The Laotian parliament on Thursday formally gave its approval, paving the way for the country's entrance to the 157-member organisation in early 2013, according to a report in the government mouthpiece Vientiane Times.
It said most lawmakers "supported the government's decision to join the WTO, saying it was a golden opportunity for Laos to benefit from market liberalisation".
The WTO General Council gave its approval for Laotian membership in October, with the organisation's chief Pascal Lamy saying the landlocked communist country had "come a long way since it embarked on the road to membership in 1997".
Laos is one of Southeast Asia's poorest nations and the only one in the region yet to join the WTO. About 28 percent of the population still lives in poverty, according to a 2008 estimate from the World Bank.
The country has enjoyed robust economic growth of more than seven percent a year over the past decade.
Entry into the WTO club brings with it the promise of increased trade volume and new trade partners for Laos, as well as the prospect of fresh investment pouring into the country.

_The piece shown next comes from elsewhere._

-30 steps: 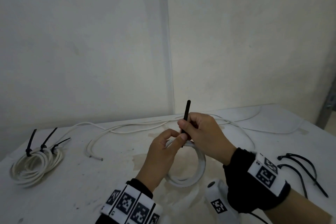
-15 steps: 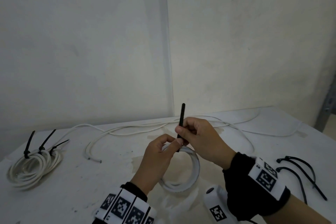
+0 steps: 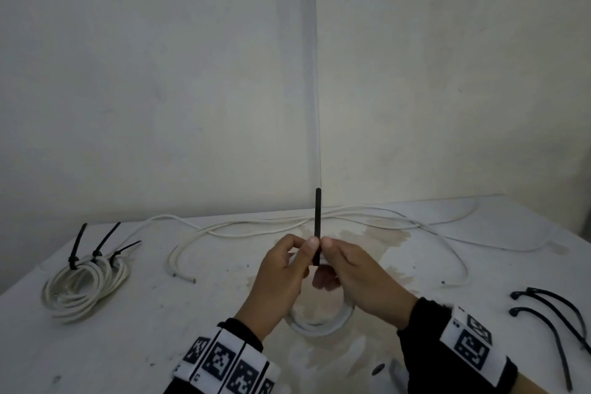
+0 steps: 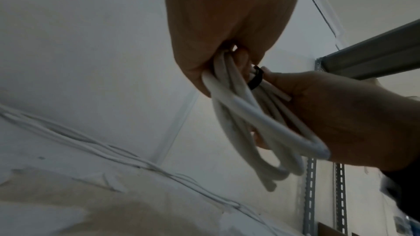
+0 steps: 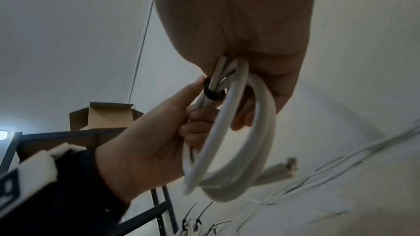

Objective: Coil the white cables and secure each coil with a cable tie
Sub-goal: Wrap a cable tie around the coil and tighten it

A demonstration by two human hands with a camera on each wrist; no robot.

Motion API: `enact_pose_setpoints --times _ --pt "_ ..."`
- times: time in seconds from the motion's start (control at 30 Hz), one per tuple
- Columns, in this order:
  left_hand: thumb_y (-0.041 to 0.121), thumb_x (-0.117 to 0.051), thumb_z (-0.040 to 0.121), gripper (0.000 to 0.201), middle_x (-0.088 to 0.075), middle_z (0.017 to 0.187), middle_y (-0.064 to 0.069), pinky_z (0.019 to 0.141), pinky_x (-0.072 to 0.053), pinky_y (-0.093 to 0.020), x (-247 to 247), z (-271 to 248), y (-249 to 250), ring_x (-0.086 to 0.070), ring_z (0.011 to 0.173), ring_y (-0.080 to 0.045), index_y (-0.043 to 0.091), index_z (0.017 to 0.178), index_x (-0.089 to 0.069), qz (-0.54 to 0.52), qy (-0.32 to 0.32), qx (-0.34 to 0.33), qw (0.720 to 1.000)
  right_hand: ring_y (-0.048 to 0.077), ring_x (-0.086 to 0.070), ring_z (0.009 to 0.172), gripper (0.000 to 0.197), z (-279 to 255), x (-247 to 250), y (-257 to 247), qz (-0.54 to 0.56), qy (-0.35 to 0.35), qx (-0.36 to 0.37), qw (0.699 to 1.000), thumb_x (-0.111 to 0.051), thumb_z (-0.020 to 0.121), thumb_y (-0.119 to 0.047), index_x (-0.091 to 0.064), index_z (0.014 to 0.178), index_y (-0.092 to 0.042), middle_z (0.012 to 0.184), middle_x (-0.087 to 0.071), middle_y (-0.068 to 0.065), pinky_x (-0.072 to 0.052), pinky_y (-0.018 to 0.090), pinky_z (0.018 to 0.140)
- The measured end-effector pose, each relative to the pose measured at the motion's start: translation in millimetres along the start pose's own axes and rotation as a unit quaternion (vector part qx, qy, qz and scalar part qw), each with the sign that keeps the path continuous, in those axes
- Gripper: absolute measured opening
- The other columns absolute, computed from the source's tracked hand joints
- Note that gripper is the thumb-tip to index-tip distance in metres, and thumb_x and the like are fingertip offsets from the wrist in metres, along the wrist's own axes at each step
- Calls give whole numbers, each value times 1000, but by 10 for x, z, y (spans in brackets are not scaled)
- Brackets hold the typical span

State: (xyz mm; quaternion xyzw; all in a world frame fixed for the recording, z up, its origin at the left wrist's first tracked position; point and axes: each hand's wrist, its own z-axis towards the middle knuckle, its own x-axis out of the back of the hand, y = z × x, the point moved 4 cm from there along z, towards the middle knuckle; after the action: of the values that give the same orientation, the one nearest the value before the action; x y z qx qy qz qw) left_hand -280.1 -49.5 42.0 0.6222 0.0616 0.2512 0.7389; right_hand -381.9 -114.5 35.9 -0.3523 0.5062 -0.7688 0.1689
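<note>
A small coil of white cable [image 3: 319,326] hangs between both hands above the white table [image 3: 153,345]. My left hand [image 3: 281,272] grips the coil's top, its thumb against the black cable tie [image 3: 317,221]. The tie's tail stands straight up above the hands. My right hand [image 3: 351,269] pinches the tie from the other side, its lower fingers curled round the strands. In the left wrist view the tie's loop [image 4: 255,78] wraps the coil [image 4: 238,114]. The right wrist view shows the same loop [image 5: 210,92] snug on the coil [image 5: 256,132].
A tied coil with three black ties [image 3: 86,285] lies at the left. Loose white cables [image 3: 256,230] run along the back of the table. Spare black ties [image 3: 550,313] lie at the right. Metal shelving [image 4: 309,195] and a cardboard box [image 5: 106,117] stand beyond.
The tie's tail has gone from leaning to straight upright, and more of it shows above the hands. My left thumb has come up against the tie, opposite the right thumb.
</note>
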Motion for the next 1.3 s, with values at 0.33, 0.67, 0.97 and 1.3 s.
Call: enact_pose_setpoints --times 0.33,0.67,0.97,1.3 --pt "22 -32 99 28 -59 64 8 74 -50 -28 279 -178 -168 -63 66 -7 19 97 -59 -17 -52 24 998 3 -35 41 36 184 -118 56 8 128 3 992 -32 99 -31 -50 73 -14 53 -37 -9 -29 25 52" --pt "23 -31 99 29 -43 67 3 53 -37 -14 669 -108 -263 -43 55 -9 22 83 -55 50 79 -12 996 6 -48 57 25 219 -441 -36 110 -40 -6 993 -34 100 -21 -58 103 -23 67 -45 -4 -39 20 61" --pt "22 -32 99 28 -43 65 4 53 -38 -16 725 -101 -184 -41 48 -1 22 83 -55 41 83 -35 995 2 -42 51 30 309 -471 -188 96 7 23 995 -37 99 -11 -59 98 -32 64 -40 -2 -38 16 57" --pt "24 -38 97 25 -52 67 6 57 -40 -8 851 -87 -192 -51 61 -8 32 74 -46 185 127 -120 967 4 -46 55 26 304 -540 -206 122 6 -18 992 -34 99 -5 -58 98 -15 66 -43 -1 -40 11 59"
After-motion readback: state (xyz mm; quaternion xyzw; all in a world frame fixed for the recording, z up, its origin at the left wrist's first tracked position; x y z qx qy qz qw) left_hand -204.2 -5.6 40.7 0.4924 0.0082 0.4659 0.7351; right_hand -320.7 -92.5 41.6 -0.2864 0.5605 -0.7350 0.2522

The move is also part of the country's stated ambition to graduate from least developed country status by 2020.
Laos Deputy Prime Minister Thongloun Sisoulith said the move was part of the country's efforts to attract foreign investment, but conceded that membership would increase competition and put pressure on small local firms, the Vientiane Times said.
Since negotiations got under way properly in 2004, Laos has adopted dozens of laws to bring it in line with WTO requirements in areas such as investment, food safety, animal health, import and export procedures and intellectual property rights -- a flurry of activity rarely seen in the state.